Banking StandardsWritten evidence from Paul Volcker

(a) History, culture, and social value of innovations in banking

1. The internal culture of the dominant international banks has changed radically in recent decades. That change is related to the increased emphasis on trading activity, highly complex financial engineering, and the related spread of aggressive compensation practices. In practice, the traditional commercial banking emphasis on “customer” relationships, with the implication of fiduciary responsibility, has given way to impersonal “counter-party” transactions, with the implication of caveat emptor.

2. While richly rewarded, the economic and social value of much of the trading and innovative financial engineering is questionable, and in fact has contributed to volatility and risk.
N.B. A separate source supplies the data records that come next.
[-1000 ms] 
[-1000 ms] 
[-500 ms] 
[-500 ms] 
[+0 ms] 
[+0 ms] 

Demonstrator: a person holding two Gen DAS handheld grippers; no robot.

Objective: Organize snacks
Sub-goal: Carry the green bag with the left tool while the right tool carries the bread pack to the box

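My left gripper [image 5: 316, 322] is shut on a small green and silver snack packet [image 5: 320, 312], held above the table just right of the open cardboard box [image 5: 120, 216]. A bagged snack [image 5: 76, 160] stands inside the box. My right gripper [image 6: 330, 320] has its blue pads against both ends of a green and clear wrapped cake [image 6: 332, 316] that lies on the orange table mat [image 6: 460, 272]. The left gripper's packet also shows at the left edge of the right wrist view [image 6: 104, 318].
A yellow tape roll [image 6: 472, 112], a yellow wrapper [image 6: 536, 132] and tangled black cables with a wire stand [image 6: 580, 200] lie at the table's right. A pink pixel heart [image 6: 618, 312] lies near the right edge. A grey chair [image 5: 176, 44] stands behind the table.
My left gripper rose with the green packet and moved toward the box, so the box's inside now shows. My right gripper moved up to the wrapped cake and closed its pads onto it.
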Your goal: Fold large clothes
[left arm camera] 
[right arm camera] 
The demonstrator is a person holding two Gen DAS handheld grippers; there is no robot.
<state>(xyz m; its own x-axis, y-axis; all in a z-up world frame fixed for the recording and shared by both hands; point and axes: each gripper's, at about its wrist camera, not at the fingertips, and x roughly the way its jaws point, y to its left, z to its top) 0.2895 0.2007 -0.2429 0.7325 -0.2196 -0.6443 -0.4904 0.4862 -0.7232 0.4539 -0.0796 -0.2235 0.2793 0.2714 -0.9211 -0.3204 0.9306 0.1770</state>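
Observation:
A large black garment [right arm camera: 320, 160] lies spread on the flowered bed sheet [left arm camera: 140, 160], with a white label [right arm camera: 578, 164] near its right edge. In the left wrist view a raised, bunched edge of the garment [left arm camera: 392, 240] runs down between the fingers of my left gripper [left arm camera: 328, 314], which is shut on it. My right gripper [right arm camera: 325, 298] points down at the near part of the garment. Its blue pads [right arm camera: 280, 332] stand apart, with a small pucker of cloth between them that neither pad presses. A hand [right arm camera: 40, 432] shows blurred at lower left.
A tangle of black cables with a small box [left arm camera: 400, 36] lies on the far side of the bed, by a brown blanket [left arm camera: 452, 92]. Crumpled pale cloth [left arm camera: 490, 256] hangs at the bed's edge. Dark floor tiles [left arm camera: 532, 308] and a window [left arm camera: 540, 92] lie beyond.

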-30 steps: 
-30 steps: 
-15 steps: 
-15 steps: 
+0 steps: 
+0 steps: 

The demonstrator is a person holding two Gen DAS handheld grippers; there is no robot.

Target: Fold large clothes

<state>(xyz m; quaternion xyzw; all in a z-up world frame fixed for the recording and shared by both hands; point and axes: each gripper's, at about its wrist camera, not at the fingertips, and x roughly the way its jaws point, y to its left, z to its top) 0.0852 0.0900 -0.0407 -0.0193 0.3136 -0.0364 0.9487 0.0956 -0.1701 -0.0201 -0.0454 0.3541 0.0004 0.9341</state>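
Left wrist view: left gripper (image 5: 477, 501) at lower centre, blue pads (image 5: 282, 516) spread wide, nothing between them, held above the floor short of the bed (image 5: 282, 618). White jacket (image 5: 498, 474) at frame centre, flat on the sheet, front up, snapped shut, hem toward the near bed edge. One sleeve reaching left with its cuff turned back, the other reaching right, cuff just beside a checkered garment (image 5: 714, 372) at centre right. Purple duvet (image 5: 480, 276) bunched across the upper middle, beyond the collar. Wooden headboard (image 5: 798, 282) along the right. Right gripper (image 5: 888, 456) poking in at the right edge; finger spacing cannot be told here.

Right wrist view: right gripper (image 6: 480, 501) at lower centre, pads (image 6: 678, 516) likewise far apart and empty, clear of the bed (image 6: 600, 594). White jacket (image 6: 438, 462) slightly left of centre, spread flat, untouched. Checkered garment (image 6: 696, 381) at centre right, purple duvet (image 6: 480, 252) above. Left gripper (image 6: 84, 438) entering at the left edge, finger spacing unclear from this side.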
(b) The need for structural reform

1. Traditional commercial banks provided essential public services: safe depositary; lending to businesses (particularly small and medium-sized business); a reliable and efficient payments system, and home buyers. Recognizing that role, banks have long been supported by central bank liquidity facilities, various forms of deposit insurance, and emergency assistance. These protective facilities in effect reduce perceived risks to creditors and lower bank financing costs, constituting a significant public subsidy. The sense that creditors, and even stockholders, of the large publicly-protected commercial banks will be protected in time of crisis may encourage excessive risk taking.

2. The recent and continuing crisis has led to intense and useful efforts to raise bank capital and liquidity standards internationally. Experience suggests that, however important capital standards may be, regulated institutions, market developments, and political pressures may reduce the effectiveness of risk-based standards over time, particularly as they are (and must be) subject to supervisory judgment rather than imposed by explicit and rigid statutory language.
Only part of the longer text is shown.